Well, they can destroy anything they like in the 180g, as it won't be planted. I've been thinking about maybe putting in silk plants for the look of it and for something the oscars can't destroy.

I'm thinking the SDs might end up banished to the 22g while they grow.


----------



## 2wheelsx2 (Apr 21, 2010)

My SD even tried to eat my plastic plants. Yeah, in your 180 they will be fine. They grow reasonably fast when fed well and kept in clean water. Mine (plain SD's) went from 1.5" to 6" in about a year. The biggest was almost 7" in diameter.


----------



## Elle (Oct 25, 2010)

OK, I give up. They even ate the java moss, which most fish won't touch. Tank is now bare, all remaining plants have been either eaten or removed to safety in the next door tank.  And I swear the SDs are hanging out at the end of their tank and licking their little chops as they look at the planted tank next door!!!!

Anyone have a good source for nice looking silk plants?


----------



## 2wheelsx2 (Apr 21, 2010)

Have you tried feeding them lettuce and fresh greens to try and save your plants?


----------



## fuzzysocks (Dec 8, 2010)

I'm curious, do they even eat cryptocoryne (water trumpet)? Apparently goldfish can't stand it, so there might actually be something about the taste... If you want to see if they eat duckweed, you're welcome to the entirety of my collection!


----------



## 2wheelsx2 (Apr 21, 2010)

fuzzysocks said:


> I'm curious, do they even eat cryptocoryne (water trumpet)? Apparently goldfish can't stand it, so there might actually be something about the taste... If you want to see if they eat duckweed, you're welcome to the entirety of my collection!


They'll eat duckweed, crypts, even Anubias and Java Fern. In my experience, there's nothing they won't eat if it's green. I originally got mine to deal with duckweed.


----------



## Elle (Oct 25, 2010)

These things are like finned starving hyenas. They eat anything green and leave no survivors behind. They get spinach or leafy stuff in a clip, or cucumber or tomato. It lasts maybe 15 minutes.

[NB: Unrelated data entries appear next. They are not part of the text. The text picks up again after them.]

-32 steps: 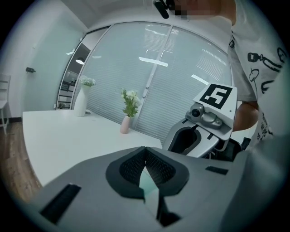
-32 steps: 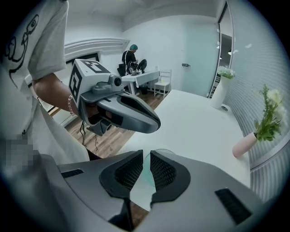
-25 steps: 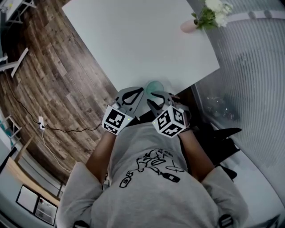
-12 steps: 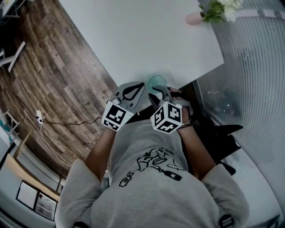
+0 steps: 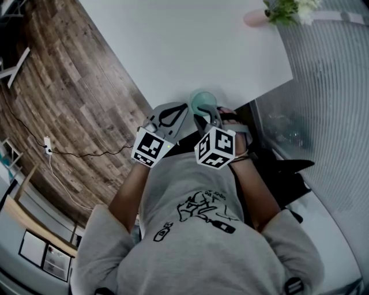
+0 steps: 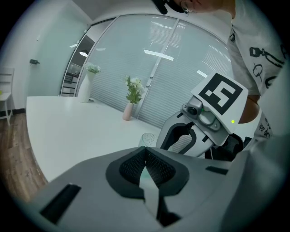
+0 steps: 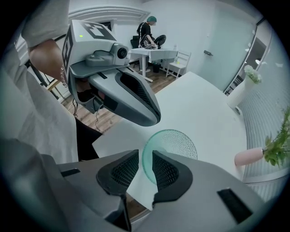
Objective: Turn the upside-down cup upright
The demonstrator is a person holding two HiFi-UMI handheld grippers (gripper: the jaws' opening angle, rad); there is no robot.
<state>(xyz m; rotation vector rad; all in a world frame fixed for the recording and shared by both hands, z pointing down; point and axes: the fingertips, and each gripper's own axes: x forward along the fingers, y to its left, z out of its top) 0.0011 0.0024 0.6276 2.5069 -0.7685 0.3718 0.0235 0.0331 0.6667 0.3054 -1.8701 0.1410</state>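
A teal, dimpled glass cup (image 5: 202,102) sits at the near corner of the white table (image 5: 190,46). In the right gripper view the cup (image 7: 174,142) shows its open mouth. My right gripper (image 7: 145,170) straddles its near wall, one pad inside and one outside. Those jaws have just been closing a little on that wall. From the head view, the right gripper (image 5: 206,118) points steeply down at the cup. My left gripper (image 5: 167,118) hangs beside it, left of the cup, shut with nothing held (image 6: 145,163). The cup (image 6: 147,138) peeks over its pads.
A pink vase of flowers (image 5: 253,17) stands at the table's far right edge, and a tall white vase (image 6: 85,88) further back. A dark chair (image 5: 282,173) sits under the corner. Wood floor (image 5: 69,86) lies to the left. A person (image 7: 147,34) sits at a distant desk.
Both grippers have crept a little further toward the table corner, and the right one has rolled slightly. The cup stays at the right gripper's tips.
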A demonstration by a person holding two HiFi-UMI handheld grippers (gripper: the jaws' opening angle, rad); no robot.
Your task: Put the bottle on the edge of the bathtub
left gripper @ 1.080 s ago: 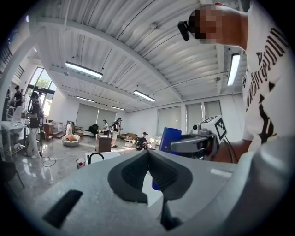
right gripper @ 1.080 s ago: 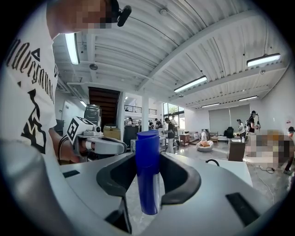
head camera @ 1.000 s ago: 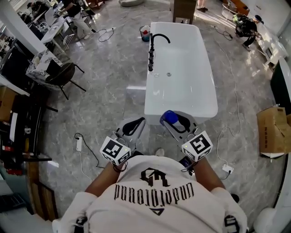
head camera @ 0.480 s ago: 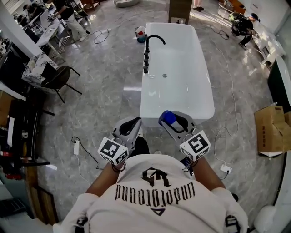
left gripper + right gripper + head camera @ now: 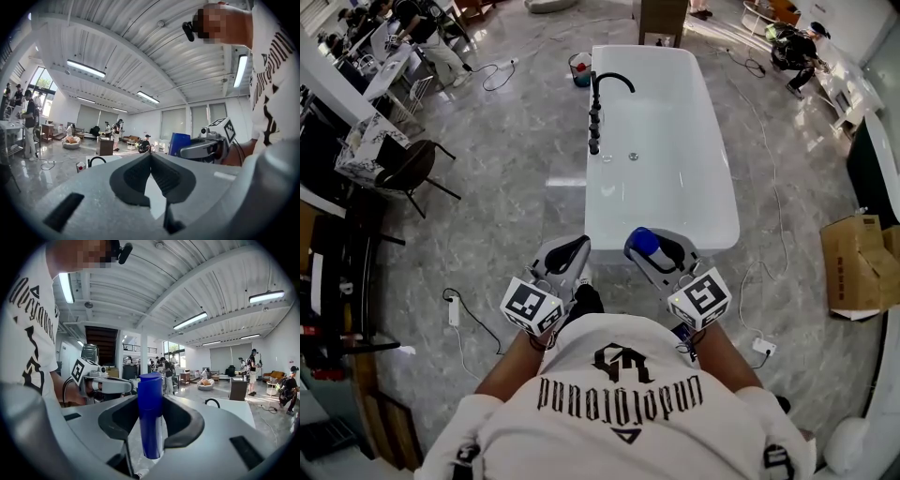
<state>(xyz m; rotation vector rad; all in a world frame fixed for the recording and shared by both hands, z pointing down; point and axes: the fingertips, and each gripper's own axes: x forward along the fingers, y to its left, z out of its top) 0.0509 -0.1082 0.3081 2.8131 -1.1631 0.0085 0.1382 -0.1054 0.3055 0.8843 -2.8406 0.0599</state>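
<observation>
A blue bottle [image 5: 644, 241] stands upright between the jaws of my right gripper [image 5: 649, 247], which is shut on it; in the right gripper view the blue bottle [image 5: 151, 416] fills the gap between the pads. The white bathtub [image 5: 605, 223] lies straight ahead, its near end just beyond both grippers. A black faucet [image 5: 598, 98] rises from its left rim. My left gripper [image 5: 568, 254] hangs beside the right one over the floor, short of the tub's near left corner. Its pads [image 5: 140, 173] meet at the tips with nothing between them.
A cardboard box [image 5: 858, 263] sits on the floor at the right. A power strip with a cable [image 5: 453, 310] lies at the left. A black chair [image 5: 408, 169] and desks stand further left. A small bucket [image 5: 578, 67] stands by the tub's far end. People are at the room's far end.
The person has stepped toward the bathtub; both grippers moved forward together and the tub's near end now lies closer to them. The bottle stays gripped in the right gripper.
</observation>
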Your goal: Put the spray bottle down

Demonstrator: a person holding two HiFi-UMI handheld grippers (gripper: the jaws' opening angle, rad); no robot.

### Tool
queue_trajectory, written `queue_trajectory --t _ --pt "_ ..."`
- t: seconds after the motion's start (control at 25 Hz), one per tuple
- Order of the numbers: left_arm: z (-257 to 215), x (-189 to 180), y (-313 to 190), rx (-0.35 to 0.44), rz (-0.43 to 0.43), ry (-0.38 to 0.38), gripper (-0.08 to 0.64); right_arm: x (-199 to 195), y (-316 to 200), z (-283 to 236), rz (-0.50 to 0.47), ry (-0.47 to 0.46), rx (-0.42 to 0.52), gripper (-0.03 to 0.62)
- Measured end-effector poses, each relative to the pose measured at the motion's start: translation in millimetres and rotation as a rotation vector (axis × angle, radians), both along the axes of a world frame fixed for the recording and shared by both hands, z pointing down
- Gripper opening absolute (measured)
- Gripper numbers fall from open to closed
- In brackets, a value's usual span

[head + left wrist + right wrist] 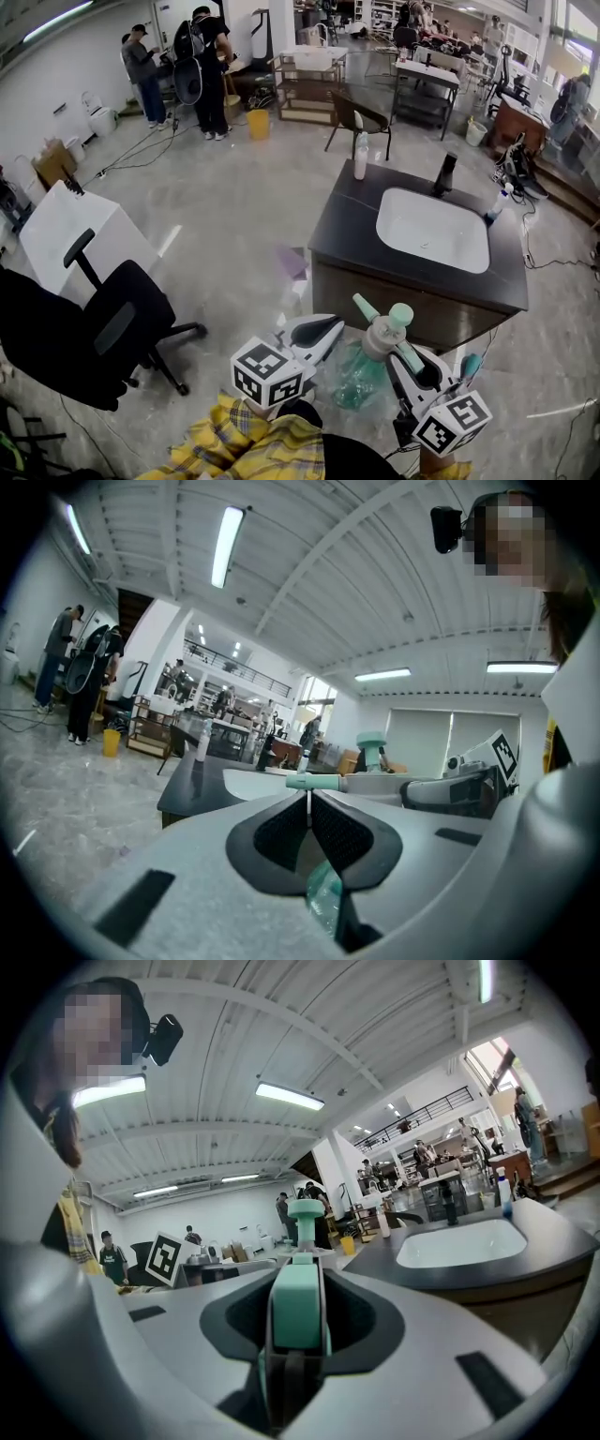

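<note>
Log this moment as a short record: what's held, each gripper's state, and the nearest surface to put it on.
held item: green spray bottle, off the floor, not yet set down
right gripper: shut on the bottle's mint spray head
left gripper: jaws together, nothing clamped, tips by the nozzle
nearest surface: dark counter ahead, white sink set in it
on the counter: black faucet, white bottle

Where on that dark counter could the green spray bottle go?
Bare: the dark countertop's left strip, between its edge and the white sink basin, in front of the white bottle. Crowded: the black tap behind the basin, the blue-capped bottle at its right.
</note>
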State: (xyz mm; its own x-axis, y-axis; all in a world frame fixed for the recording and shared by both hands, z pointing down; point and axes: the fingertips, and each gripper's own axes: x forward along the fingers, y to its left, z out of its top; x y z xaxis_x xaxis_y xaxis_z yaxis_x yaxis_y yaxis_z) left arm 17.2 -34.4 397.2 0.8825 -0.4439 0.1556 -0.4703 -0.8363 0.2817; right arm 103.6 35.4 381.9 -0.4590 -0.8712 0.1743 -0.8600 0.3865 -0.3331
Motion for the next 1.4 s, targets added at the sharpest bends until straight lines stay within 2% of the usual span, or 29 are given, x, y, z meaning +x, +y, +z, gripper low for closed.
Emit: queue_trajectory --t 0.68,1.4 --pt "4 -22 -109 -0.011 0.085 0.017 0.010 -26 -105 1 0.092 0.015 -0.010 0.114" --pt "20 -54 -175 -0.027 0.157 0.032 0.011 -54 -178 -7 0.165 0.040 0.020 0.114"
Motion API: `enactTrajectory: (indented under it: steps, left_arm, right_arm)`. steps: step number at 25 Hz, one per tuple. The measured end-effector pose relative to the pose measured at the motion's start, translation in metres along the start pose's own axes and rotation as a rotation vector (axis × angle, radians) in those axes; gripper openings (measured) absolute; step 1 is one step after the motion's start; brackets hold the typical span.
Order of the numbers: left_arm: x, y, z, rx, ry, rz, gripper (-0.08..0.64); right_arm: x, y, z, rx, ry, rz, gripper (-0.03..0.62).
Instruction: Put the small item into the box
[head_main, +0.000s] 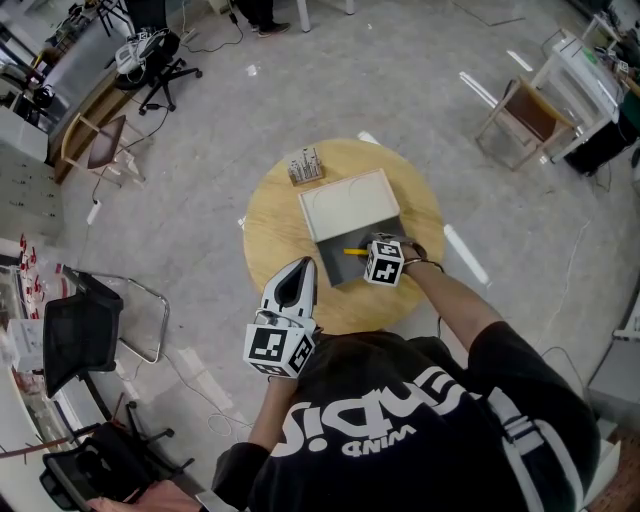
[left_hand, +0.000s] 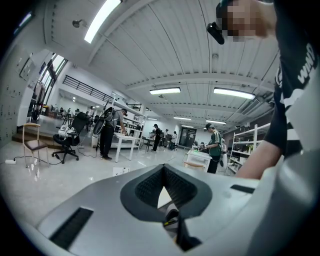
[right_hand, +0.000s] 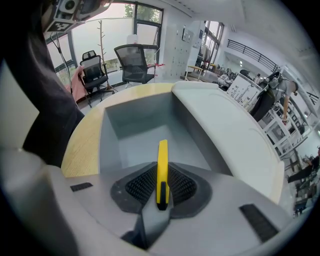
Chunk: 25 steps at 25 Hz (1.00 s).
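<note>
Cutter (judged light, stiff, slick) is clamped by one end in right gripper over box; left gripper is clenched, empty.

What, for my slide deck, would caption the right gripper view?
Right gripper holding a yellow item over the open grey box.

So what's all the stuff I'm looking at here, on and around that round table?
round table: one, light wood, middle of the floor.
box: one, grey inside, white lid open, on the table.
small item: one, yellow, slim, over the box.
small object: one, pale, table's far edge; can't tell what.
office chair: one, black, far left.
wooden chair: one, far right.
left tool: one, white, shut, empty, at the table's near edge.
right tool: one, white, shut on the small item.
</note>
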<state>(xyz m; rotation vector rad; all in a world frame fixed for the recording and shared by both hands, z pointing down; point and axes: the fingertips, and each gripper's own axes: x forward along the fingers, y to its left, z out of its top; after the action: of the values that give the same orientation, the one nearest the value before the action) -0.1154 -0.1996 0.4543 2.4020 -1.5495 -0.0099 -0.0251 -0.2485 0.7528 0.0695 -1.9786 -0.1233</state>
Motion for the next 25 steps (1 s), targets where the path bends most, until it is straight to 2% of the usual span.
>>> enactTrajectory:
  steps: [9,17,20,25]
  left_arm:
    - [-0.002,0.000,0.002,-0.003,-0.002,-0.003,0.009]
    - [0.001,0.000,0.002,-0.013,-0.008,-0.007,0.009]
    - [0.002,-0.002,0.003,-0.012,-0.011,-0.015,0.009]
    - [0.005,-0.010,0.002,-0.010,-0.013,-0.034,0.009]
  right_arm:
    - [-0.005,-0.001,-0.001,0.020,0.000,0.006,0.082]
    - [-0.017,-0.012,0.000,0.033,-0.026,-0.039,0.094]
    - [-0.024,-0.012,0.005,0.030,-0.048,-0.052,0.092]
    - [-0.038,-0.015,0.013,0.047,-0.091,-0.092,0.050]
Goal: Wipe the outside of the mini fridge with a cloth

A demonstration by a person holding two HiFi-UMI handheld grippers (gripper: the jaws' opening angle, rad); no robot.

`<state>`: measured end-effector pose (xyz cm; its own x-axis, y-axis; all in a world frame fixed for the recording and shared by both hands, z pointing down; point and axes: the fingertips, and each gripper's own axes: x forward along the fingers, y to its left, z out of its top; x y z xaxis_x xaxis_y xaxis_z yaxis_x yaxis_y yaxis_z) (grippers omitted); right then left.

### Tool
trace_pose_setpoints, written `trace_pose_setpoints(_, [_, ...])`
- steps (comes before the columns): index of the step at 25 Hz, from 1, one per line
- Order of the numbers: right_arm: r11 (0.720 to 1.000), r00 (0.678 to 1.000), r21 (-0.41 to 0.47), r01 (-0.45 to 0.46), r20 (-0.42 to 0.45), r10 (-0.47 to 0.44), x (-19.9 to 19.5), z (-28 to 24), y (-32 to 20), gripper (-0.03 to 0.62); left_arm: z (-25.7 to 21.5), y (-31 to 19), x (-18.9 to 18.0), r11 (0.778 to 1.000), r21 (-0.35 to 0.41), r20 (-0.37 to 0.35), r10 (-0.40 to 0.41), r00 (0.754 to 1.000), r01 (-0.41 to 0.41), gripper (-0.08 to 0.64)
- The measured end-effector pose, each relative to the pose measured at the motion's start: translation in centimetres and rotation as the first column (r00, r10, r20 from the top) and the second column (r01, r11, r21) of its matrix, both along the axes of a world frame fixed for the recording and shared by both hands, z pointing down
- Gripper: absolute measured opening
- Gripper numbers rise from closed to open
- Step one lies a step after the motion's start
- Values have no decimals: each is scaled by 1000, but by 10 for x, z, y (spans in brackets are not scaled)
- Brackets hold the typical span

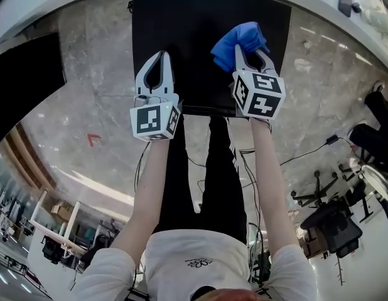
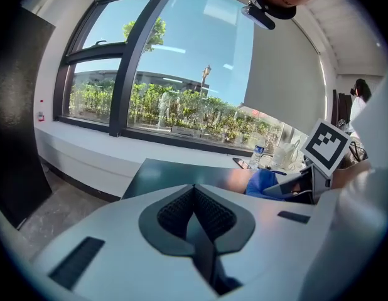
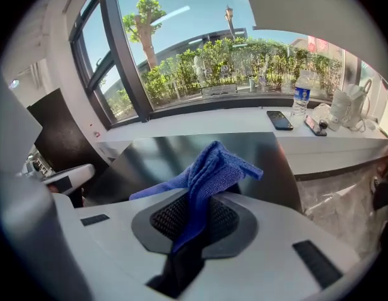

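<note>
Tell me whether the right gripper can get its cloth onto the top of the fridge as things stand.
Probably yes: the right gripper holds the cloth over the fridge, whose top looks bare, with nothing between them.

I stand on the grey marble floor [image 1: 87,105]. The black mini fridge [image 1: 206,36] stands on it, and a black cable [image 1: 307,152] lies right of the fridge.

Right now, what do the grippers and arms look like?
Both alike: left gripper and right gripper have pale grey shells, tapered jaws lined with black ribbed pads, and a white cube bearing black square markers. Short white sleeves.
</note>
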<state>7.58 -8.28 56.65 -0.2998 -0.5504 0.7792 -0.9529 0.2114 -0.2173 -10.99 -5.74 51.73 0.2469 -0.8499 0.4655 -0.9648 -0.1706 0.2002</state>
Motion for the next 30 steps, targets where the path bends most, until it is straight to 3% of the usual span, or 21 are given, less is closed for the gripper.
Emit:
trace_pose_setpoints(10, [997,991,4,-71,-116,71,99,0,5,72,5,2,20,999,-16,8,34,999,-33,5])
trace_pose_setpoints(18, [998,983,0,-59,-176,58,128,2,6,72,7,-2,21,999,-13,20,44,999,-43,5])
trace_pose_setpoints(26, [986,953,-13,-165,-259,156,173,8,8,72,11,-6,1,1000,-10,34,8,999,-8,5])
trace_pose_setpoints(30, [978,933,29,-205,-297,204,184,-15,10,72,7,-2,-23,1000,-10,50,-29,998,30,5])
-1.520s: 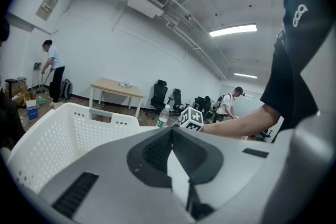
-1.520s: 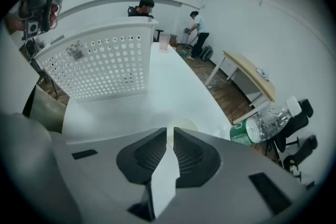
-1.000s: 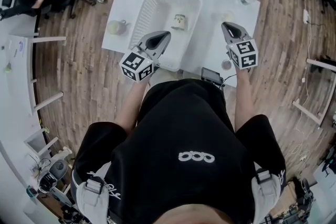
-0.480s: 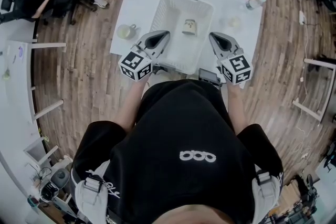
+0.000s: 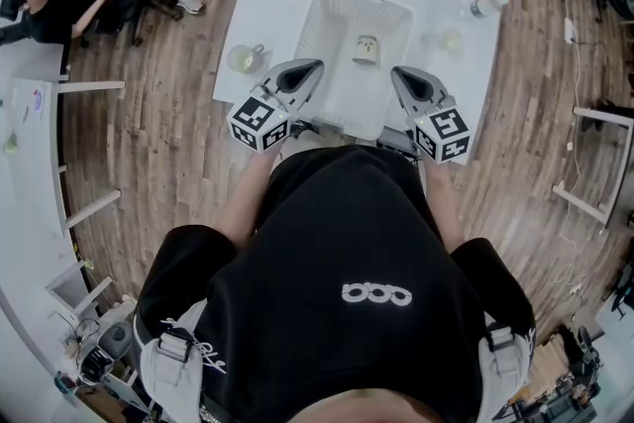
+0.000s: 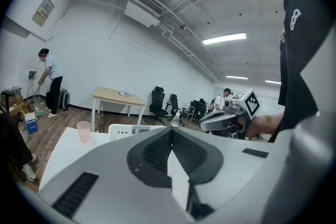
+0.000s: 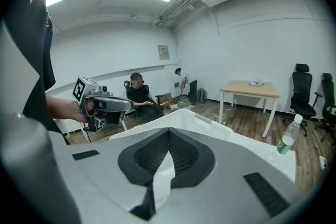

I feed all my fish fresh greens and veggies, and trust me, it has not slowed these guys down at all. I do feed them duckweed from the shrimp tank (the goldfish get it as well) just to get rid of it - they love it so much that it has no chance to grow. If you want to get rid of your duckweed, well, I have just the solution...


----------



## April (Apr 21, 2010)

Where did you get them? They are cute....I have some. They are starting to show their red fins.

---
I am here: http://maps.google.com/maps?ll=49.275134,-122.835566


----------



## Elle (Oct 25, 2010)

We got them at PetSmart in North Van. I usually stay away from the big box stores, but really wanted these guys. I noticed this morning that one of them is showing the red fins as well!


----------